### Problem details
After finding the line with "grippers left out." in the data below, set down exactly each line through the one with "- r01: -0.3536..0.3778", inclusive, and stop there.

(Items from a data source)
——

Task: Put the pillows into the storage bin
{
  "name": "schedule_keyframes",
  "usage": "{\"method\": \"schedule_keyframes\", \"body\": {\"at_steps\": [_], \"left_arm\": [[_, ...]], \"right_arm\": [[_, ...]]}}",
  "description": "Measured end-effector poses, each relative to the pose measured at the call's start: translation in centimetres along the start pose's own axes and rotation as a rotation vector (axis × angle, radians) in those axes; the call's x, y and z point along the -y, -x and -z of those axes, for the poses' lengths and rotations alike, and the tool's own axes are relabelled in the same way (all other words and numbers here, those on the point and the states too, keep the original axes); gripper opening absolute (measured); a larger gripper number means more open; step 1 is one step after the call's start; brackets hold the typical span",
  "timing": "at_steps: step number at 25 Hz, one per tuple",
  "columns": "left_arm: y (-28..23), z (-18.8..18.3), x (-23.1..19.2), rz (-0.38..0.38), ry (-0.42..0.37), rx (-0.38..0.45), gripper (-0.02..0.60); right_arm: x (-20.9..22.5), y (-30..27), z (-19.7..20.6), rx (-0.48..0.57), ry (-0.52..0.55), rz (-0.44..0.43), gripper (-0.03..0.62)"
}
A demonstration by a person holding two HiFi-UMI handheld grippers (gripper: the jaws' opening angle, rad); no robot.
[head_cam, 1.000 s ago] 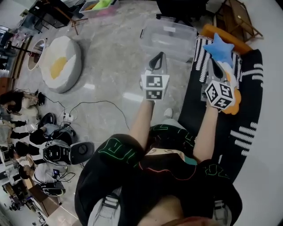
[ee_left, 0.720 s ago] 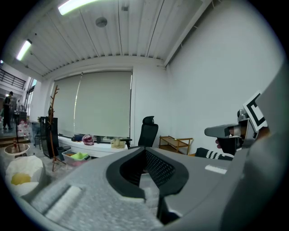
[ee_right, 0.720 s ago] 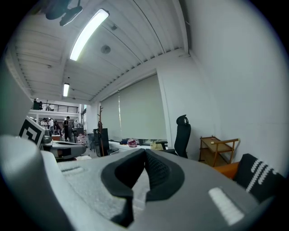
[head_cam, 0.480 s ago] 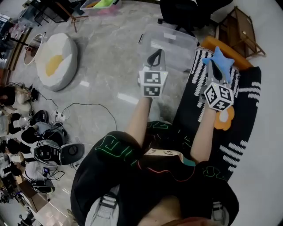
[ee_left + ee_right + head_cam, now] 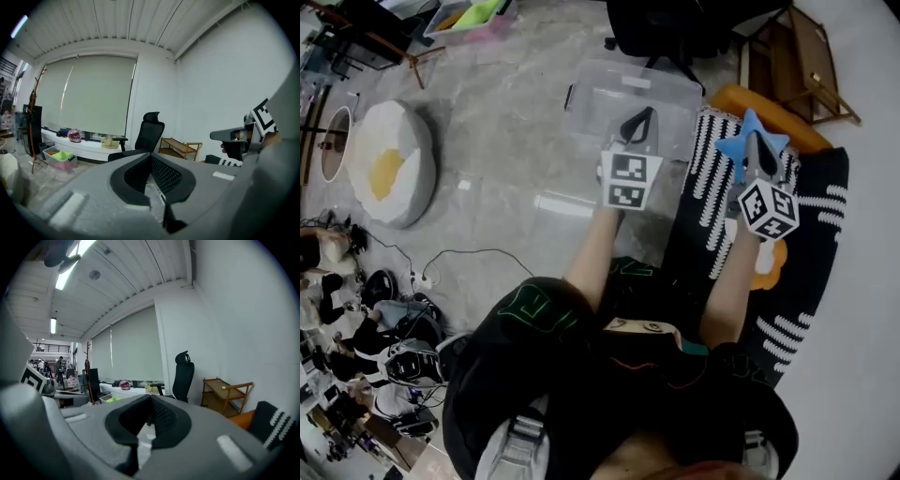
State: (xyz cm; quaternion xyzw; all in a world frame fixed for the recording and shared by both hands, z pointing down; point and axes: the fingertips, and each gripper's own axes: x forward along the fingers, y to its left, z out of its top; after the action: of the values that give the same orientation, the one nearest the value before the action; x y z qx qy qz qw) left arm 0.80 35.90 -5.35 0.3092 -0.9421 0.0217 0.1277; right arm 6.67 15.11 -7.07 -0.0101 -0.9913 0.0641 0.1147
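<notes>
Jaws closed tip to tip with nothing pinched are showing only in the gripper views, the left gripper (image 5: 150,158) and right gripper (image 5: 151,401) both facing an office chair (image 5: 149,133) beyond the storage bin (image 5: 586,98), while only the head view is showing us the pillows. Since a second ago, we are seeing both grippers carried nearer the bin, the left over its near rim, the right above the blue star pillow (image 5: 731,148) just right of it. The bin is holding no pillow yet; the orange flower pillow (image 5: 767,258) is lying farther from the bin than the star, the egg pillow (image 5: 389,164) well left of the bin.
</notes>
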Motion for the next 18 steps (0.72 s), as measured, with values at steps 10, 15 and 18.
{"method": "schedule_keyframes", "body": {"at_steps": [10,15,18], "left_arm": [[-14.2,-2.6,-7.3,0.089,0.012,-0.078,0.011],[-19.1,-2.3,-4.5,0.217,-0.005,-0.120,0.011],[-21.6,-2.0,0.5,0.337,-0.044,-0.152,0.011]], "right_arm": [[3.1,-15.2,-5.5,0.015,-0.033,0.078,0.003],[6.3,-14.9,-2.3,-0.043,-0.078,0.180,0.003],[11.1,-11.5,-0.7,-0.047,-0.154,0.318,0.003]]}}
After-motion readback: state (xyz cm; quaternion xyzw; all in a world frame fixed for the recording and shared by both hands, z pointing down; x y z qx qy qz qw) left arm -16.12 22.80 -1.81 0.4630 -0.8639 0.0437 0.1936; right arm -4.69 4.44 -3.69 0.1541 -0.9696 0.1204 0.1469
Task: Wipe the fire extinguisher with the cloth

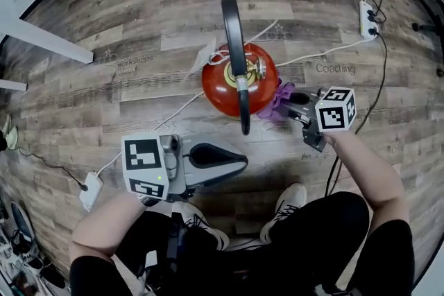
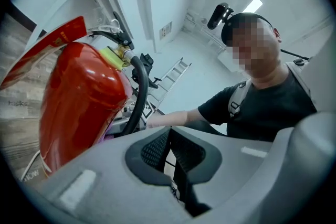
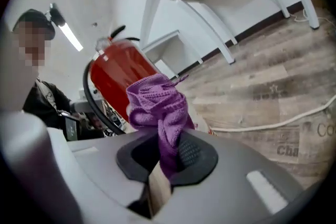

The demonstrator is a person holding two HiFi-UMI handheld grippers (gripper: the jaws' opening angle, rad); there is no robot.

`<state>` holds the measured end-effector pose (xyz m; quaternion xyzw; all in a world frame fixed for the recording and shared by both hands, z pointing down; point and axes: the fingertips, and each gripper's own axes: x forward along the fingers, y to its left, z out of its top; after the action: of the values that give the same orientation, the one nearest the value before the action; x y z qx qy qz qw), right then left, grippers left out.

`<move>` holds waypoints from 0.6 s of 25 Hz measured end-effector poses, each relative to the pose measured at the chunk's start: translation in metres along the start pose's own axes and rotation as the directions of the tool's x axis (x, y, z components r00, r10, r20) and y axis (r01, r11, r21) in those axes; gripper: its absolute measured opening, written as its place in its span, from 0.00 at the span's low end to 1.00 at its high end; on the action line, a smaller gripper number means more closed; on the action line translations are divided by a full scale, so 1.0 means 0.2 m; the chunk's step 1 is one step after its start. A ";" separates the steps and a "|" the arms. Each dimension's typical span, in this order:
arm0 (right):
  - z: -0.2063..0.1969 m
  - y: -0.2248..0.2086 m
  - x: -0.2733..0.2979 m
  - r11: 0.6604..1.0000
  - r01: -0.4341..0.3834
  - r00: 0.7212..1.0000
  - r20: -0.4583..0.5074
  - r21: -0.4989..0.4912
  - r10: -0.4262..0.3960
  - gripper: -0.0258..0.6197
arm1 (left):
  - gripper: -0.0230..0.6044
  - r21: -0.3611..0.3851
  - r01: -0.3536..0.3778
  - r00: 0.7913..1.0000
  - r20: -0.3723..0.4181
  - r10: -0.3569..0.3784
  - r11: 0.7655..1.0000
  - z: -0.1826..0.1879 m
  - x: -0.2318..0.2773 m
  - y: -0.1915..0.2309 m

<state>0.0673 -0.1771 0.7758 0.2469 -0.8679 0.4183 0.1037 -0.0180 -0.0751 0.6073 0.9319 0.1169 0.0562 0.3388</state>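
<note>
Floor of wood-grain planks (image 1: 104, 31) carries every item in the scene. At far left of the head view, a white adapter (image 1: 90, 190) lies on the floor. Next to the right, the left tongs (image 1: 241, 161) are held low in front of the person, pointing toward the right, with their marker cube (image 1: 145, 166) at the rear. In the left gripper view the two black pads (image 2: 152, 149) meet at the tip with nothing between them. These tongs are pressed together and empty, and they stand apart from the extinguisher. At centre, the fire extinguisher (image 1: 222, 86) stands upright on the floor. Its red body is seen from above, with a brass valve (image 1: 255, 69) at the top and a black hose (image 1: 234, 31) arching over it. Just beside the lower right of the red body is the purple cloth (image 1: 276, 102), bunched; whether it touches the cylinder cannot be confirmed. The right tongs (image 1: 295, 106) pinch this cloth. The right gripper view shows a fold clamped between the pads and the rest bulging out ahead of the tip. Farther right, a white power strip (image 1: 368, 17) lies on the floor, and a white cable (image 1: 319, 52) runs from it toward the extinguisher.
</note>
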 end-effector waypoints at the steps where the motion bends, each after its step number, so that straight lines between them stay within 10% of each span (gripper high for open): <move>1: 0.11 0.07 -0.05 1.000 -0.013 0.999 0.052 -0.013 0.014 0.10 | 0.03 0.007 0.013 1.000 0.000 -0.013 1.000 0.01 0.01 -0.01; 6: 0.62 0.44 -0.38 0.992 -0.057 0.947 0.308 -0.113 0.089 0.10 | 0.03 0.035 0.061 0.998 -0.005 -0.061 0.998 0.04 0.06 -0.05; 9: 0.84 0.69 -0.51 0.938 0.067 0.939 0.340 -0.341 0.057 0.10 | 0.03 0.048 0.050 0.999 0.014 -0.051 0.998 0.07 0.05 -0.05; 11: 0.91 0.88 -0.50 0.803 0.175 0.955 0.298 -0.569 0.002 0.10 | 0.03 0.047 0.036 0.999 0.020 -0.037 0.998 0.07 0.04 -0.04; 15: 0.87 1.07 -0.36 0.385 0.289 0.947 0.202 -0.877 -0.251 0.10 | 0.03 0.052 0.030 0.999 0.018 -0.031 0.998 0.06 0.04 -0.04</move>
<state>0.0225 -0.1741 0.4943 0.2988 -0.9057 -0.1335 0.2696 -0.0094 -0.0743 0.5938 0.9389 0.1291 0.0393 0.3165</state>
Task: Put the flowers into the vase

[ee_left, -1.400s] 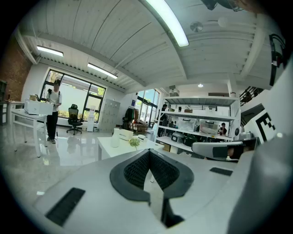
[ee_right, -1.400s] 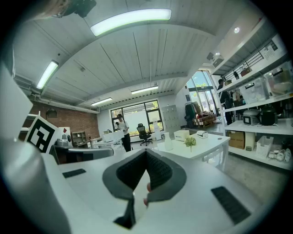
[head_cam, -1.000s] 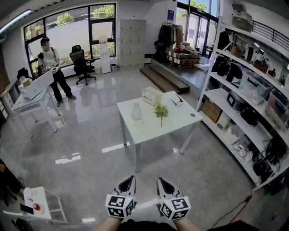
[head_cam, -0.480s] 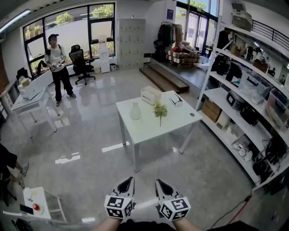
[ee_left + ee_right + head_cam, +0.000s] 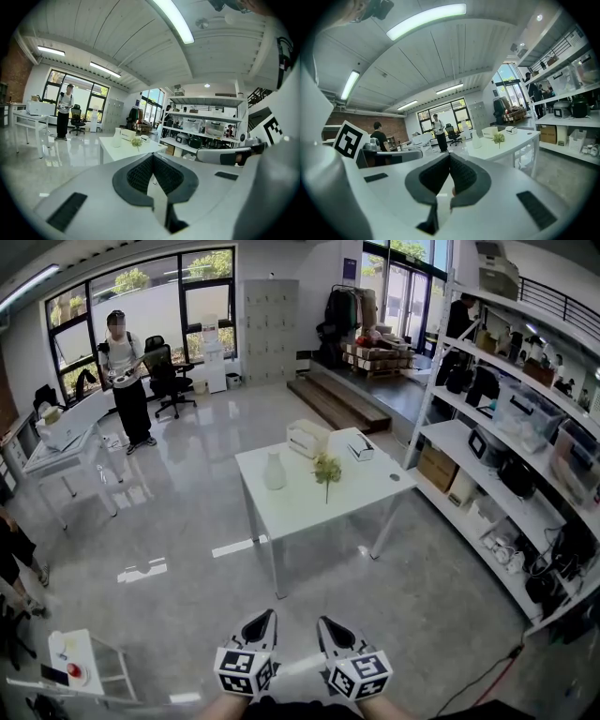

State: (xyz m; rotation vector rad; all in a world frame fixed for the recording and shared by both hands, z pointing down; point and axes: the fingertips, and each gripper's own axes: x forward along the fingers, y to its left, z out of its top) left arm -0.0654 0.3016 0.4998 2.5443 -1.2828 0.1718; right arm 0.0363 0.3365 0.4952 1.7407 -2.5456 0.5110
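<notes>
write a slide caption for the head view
Left tongs and right tongs, both shut and empty, held low, well short of the table bearing vase and flowers

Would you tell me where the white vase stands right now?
In the head view, the white bottle-shaped vase stands on the white table, just left of the green flowers.

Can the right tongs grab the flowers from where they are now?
Probably not yet. The right tongs are far from the white table where the flowers sit, with floor between. Nothing seems to block the way; stepping closer should help.
</notes>
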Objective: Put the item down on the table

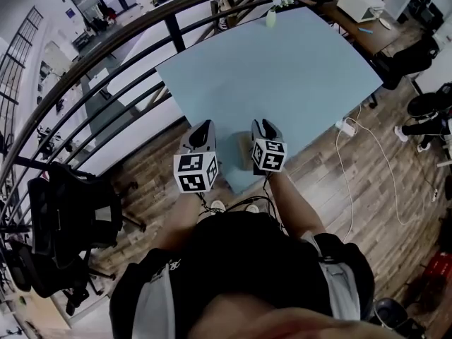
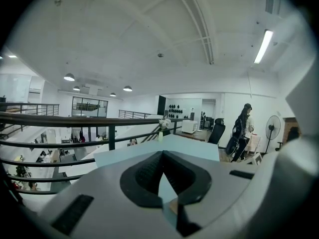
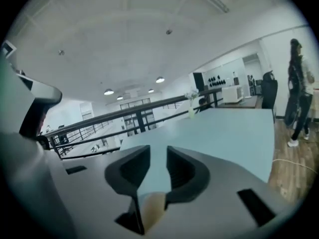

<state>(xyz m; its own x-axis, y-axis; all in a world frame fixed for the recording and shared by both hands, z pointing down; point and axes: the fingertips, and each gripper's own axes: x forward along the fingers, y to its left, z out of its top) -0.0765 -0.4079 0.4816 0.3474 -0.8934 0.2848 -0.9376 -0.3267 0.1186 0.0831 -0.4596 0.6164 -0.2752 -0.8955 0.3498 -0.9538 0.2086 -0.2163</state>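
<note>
The light blue table (image 1: pixel 282 69) lies in front of me with its near corner under my hands. My left gripper (image 1: pixel 204 127) hovers over that near edge, and in the left gripper view (image 2: pixel 160 156) its dark jaws meet at the tips with nothing in them. My right gripper (image 1: pixel 263 124) is beside it, also over the near edge. In the right gripper view (image 3: pixel 158 156) its jaws stand a narrow gap apart, and only the table top shows between them. I see no loose item in either gripper or on the table near them.
A small vase of white flowers (image 1: pixel 275 6) stands at the table's far edge. A dark railing (image 1: pixel 127 44) runs along the left. A black office chair (image 1: pixel 63 217) is at my left, cables (image 1: pixel 374 161) trail on the wooden floor at the right, and a person (image 2: pixel 244 128) stands far off.
</note>
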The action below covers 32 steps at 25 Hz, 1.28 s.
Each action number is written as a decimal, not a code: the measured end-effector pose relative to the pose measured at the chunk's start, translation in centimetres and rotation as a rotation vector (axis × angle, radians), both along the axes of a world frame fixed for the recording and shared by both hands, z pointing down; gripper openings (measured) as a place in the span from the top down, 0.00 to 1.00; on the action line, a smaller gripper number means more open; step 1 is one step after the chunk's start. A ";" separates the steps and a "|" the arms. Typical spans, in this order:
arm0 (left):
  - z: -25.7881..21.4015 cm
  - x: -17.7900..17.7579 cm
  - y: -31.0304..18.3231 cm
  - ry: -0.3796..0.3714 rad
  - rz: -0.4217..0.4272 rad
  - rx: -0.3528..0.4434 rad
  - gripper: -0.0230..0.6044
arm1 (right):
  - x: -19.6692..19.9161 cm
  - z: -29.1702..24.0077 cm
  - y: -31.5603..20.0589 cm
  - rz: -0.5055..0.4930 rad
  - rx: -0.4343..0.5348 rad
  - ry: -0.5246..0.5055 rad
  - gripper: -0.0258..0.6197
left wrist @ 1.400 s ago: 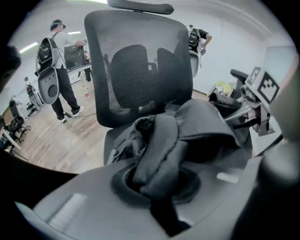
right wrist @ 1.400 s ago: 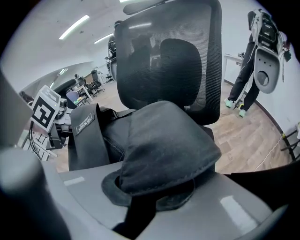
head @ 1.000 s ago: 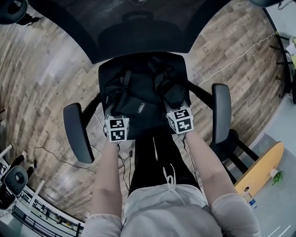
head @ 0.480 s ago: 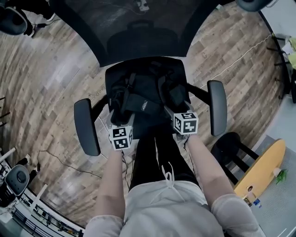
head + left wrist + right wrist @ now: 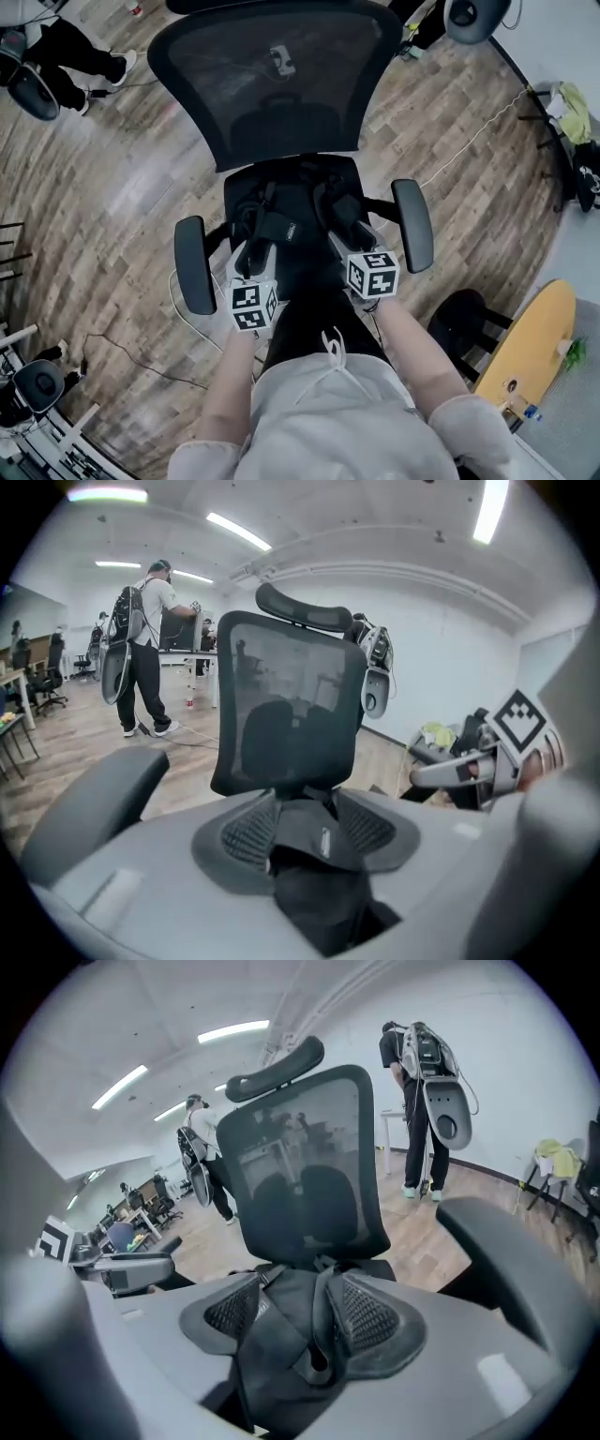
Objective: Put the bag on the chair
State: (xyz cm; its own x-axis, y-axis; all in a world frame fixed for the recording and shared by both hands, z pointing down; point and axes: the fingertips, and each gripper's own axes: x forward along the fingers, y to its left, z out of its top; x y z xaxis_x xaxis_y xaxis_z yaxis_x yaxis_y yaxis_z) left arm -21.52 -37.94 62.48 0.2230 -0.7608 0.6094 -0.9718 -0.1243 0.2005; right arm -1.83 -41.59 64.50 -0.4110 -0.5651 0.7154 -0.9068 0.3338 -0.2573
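The black fabric backpack lies on the seat of the black mesh office chair. The left tongs and right tongs are closing on nothing, their pads off the fabric. Best to draw them straight back toward six o'clock, clear of the straps.

Strip lights overhead wash the room bright and even, leaving a pale sheen on the floor and barely a shadow, while my wide lenses bow every edge, darken the corners and blur whatever sits closest to me.
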 end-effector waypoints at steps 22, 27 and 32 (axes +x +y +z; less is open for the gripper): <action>-40.2 0.3 -0.5 0.009 0.114 0.729 0.95 | -3.3 -38.6 0.6 -0.040 0.753 -0.178 0.96; -44.1 0.6 0.8 0.033 0.114 0.787 0.95 | -2.9 -44.1 2.4 -0.030 0.905 -0.152 0.96; -45.3 0.5 1.7 0.011 0.115 0.819 0.95 | -3.4 -44.3 3.3 -0.043 0.881 -0.151 0.96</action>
State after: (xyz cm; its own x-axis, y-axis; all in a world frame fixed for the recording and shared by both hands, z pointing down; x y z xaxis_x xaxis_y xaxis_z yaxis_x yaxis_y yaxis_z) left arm -20.98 -36.28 17.15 0.3291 -0.9352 -0.1309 -0.9427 -0.3335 0.0126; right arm -5.25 -38.24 20.19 -0.4987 -0.8661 -0.0340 -0.8665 0.4992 -0.0072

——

### Answer box
`<state>` holds the measured end-effector pose (xyz m; quaternion xyzw; all in a world frame fixed for the recording and shared by both hands, z pointing down; point and axes: the fingertips, and each gripper's own axes: x forward along the fingers, y to its left, z out of its top; after the action: of the values that give the same orientation, the one nearest the value before the action; x y z qx qy qz qw), right then left, grippers left out.

`<move>` holds waypoints from 0.6 s of 25 Hz measured end-effector poses, each relative to the pose measured at the chunk's start: translation in metres along the start pose's own axes and rotation as the directions of the tool's x axis (x, y, z components r00, r10, r20) and y axis (r01, r11, r21) in those axes; gripper: its absolute measured opening, written as its place in its span, from 0.00 at the span's low end to 1.00 at its high end; on the action line, a smaller gripper number means more closed; on the action line translations are divided by a full scale, so 1.0 means 0.2 m; the chunk's step 1 is one step after its start. A ";" separates the steps and a "|" the arms. Each dimension's typical span, in this order:
arm0 (right):
  - z: -0.2063..0.1969 m
  - y: -0.2248..0.2086 m
  - x: -0.2733..0.2979 m
  - r11: 0.6604..1.0000
  - r01: -0.4341..0.3834
  - r00: 0.7212..1.0000
  - r20: -0.4583..0.5074
  - r21: -0.4989..0.4912
  - r10: -0.4262..0.3960
  - gripper: -0.0258..0.6197
arm1 (left):
  - gripper: -0.0230..0.6044
  - r21: -0.3611..0.3851
  - r01: -0.3536..0.3778

No further output remains for this exercise.